Sunday’s fourth major triumph from his last eight starts means the American heads to the US Open knowing another successful title defence would put him alongside Mickelson for victories in the tournaments that matter most.
We must also regard Koepka as the most likely to make significant inroads into Woods’ current tally of 15 majors.
He is now an undisputed golfing superstar, having drawn level with Rory McIlroy’s quartet of crowns. And he has all the momentum the Northern Irishman currently lacks.
Who would bet against Koepka at Pebble Beach next month?
The 29-year-old Floridian has won the last two US Opens and now successive PGA Championships with his two-shot triumph at Bethpage on Sunday.
Koepka is a perfect modern golfing machine. He possesses the athletic strength and balance that is essential for today’s power game.
Launch it long to leave the shortest route to the green – that is the ethos that dominates modern golf, where par fours stretch beyond 500 yards, par fives are elongated even further and meaningful doglegs are almost extinct.
No one is better equipped for such demands. Through the first three days at the PGA, when Koepka built a seven-stroke advantage, he utterly dominated from tee to green.
If his drives found the fairways then all well and good, but if his ball came to rest in the rough he had the strength to gouge it out and continue to make largely unencumbered progress.
This is why as much preparatory work is done in the gym as on the range by today’s golfing stars. It is a power game where speed and strength are the essential commodities.
Course set-ups demand this. From the moment Woods arrived on the scene two decades ago – overpowering Augusta, St Andrews and Pebble Beach – the authorities set about trying to “Tiger-proof” courses.
They installed new tees to lengthen yardages and grew rough to narrow fairways. Bethpage was the archetypal legacy course from the era when Woods transformed the game.
The irony is that the changes have played into the hands of the biggest hitters.
Armed with modern equipment – forgiving saucepan-headed drivers with generous sweet spots and balls that fly forever – supreme athletes now rule the golfing world.
There is no finer specimen than Koepka and currently no better exponent of the type of golf needed in the modern era.
Bethpage called for this largely one-dimensional form of the game. It was a “through the air” golf course that did not require deft running shots.
Rough surrounded every green, narrowing entrances to putting surfaces that were often elevated. There was only one way to play this course and Koepka possessed the perfect attributes.

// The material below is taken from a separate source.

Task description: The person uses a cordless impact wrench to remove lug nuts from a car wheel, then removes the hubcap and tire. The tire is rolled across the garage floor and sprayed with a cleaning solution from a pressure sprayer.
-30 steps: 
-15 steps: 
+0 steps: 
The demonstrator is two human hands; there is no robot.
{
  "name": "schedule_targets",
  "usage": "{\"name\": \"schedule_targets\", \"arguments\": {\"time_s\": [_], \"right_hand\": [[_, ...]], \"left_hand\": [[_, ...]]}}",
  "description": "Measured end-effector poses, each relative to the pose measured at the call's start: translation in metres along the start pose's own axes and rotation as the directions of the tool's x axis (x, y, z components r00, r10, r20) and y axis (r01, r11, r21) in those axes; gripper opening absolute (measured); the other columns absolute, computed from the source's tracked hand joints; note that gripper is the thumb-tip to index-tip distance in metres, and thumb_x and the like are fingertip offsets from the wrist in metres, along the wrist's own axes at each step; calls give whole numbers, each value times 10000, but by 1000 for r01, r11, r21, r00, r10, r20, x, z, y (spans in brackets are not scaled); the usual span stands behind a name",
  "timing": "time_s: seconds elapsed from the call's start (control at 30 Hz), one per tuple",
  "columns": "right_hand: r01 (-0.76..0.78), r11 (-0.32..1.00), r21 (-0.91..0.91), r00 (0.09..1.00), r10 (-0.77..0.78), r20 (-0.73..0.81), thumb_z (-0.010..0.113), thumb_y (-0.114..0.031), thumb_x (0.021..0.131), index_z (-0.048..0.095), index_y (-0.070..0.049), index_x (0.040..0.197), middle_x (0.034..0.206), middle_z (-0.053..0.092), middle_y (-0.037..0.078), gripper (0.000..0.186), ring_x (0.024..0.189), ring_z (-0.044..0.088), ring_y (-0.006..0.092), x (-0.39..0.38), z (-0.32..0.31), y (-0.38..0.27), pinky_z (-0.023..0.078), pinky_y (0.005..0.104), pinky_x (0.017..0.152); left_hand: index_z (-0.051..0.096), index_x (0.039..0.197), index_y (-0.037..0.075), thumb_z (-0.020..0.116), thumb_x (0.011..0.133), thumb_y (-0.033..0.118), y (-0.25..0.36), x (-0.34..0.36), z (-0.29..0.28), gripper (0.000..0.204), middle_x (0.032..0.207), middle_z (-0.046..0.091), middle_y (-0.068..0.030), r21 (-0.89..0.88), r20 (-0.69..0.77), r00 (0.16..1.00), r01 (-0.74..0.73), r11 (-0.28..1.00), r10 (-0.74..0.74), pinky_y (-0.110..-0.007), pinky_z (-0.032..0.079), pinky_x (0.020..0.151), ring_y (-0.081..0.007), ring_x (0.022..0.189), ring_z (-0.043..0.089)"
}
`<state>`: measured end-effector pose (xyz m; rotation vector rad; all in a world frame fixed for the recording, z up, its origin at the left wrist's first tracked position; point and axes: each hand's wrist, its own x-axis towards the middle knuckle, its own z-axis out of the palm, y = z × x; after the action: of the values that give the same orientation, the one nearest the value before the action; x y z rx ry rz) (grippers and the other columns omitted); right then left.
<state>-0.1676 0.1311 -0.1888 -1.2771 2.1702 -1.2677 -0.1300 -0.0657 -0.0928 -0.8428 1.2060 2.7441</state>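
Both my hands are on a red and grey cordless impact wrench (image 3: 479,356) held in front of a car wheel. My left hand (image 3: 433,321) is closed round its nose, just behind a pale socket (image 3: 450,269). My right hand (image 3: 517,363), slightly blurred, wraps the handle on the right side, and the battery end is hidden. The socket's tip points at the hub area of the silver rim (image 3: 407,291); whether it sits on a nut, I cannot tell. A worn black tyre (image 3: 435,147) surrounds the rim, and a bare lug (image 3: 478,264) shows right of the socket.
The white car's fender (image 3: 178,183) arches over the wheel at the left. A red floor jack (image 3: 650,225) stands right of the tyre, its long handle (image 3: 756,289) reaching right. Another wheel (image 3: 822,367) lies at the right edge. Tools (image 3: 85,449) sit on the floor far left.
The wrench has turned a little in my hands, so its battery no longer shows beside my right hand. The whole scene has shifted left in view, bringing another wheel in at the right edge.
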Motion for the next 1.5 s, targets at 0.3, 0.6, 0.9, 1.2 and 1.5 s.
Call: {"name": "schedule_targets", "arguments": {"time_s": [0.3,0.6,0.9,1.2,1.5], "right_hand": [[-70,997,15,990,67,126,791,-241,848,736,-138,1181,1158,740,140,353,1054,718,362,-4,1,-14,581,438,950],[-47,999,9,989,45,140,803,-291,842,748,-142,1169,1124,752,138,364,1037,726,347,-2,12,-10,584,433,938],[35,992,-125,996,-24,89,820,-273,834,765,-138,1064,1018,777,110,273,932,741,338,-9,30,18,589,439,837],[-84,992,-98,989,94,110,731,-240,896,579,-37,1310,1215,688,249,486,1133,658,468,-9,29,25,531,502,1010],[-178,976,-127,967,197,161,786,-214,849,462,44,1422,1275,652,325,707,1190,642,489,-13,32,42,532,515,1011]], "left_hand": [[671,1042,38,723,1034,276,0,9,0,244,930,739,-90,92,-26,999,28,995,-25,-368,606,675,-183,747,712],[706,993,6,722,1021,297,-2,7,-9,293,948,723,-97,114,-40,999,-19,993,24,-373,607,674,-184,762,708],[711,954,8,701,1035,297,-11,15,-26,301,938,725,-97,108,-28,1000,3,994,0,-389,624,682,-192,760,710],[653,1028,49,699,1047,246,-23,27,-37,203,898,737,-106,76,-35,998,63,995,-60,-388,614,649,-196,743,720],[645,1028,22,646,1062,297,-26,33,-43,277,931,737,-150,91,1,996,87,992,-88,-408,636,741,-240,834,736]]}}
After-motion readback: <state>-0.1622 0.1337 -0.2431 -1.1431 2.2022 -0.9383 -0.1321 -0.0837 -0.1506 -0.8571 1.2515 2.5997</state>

But his talents run deeper than his physical ball-striking prowess. When necessary, he could call on a deftness of touch, soft hands and feel to harness precision.
There was no better example than his pitch to the 72nd green, which helped him save par after driving into trouble down the left.
And there we saw another of his great attributes. Throughout his week on Long Island he would pragmatically put himself back in position rather than try to force the issue if he was ever in trouble.
He is tough in every regard, including strength of mind. Yes, there was an almighty back-nine wobble on Sunday, but he collected himself in good time with a superb tee shot on the 15th.
The man Koepka has now replaced as world number one, Dustin Johnson, crumbled the moment he found himself genuinely in contention. As the fans chanted for DJ he lost his game and Koepka doubled down.